(WHAT IS NEEDED): Please set down, unchanged, the line containing "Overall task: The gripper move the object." and all the lines that follow it until the data below ends.

━━━━━ SOURCE MATERIAL

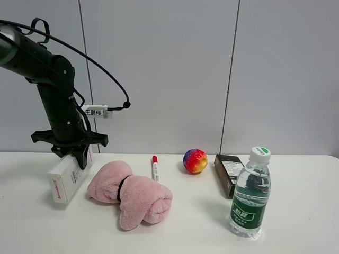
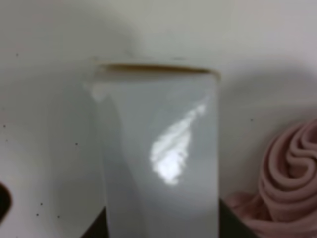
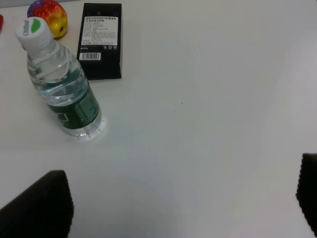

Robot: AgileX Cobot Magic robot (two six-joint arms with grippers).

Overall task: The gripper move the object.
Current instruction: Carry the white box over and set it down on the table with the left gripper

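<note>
White and slim, the long cardboard box (image 1: 63,182) sits on the white table (image 1: 296,211) just beside the pink rolled towel (image 1: 132,194), its rear end clamped in the black two-fingered left gripper (image 1: 71,157), while the right gripper (image 3: 178,203) gapes wide apart.

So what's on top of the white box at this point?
Only the left gripper, straddling the far end of the white box; the near part's top is bare. The gripper hides that far end, so finger contact can't be seen.
</note>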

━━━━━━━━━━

(YOUR RESPONSE):
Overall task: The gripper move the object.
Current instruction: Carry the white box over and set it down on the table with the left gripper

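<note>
White and slim, the long cardboard box (image 1: 63,182) sits on the white table (image 1: 296,211) just beside the pink rolled towel (image 1: 132,194), its rear end clamped in the black two-fingered left gripper (image 1: 71,157), while the right gripper (image 3: 178,203) gapes wide apart.

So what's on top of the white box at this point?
Only the left gripper, straddling the far end of the white box; the near part's top is bare. The gripper hides that far end, so finger contact can't be seen.
</note>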

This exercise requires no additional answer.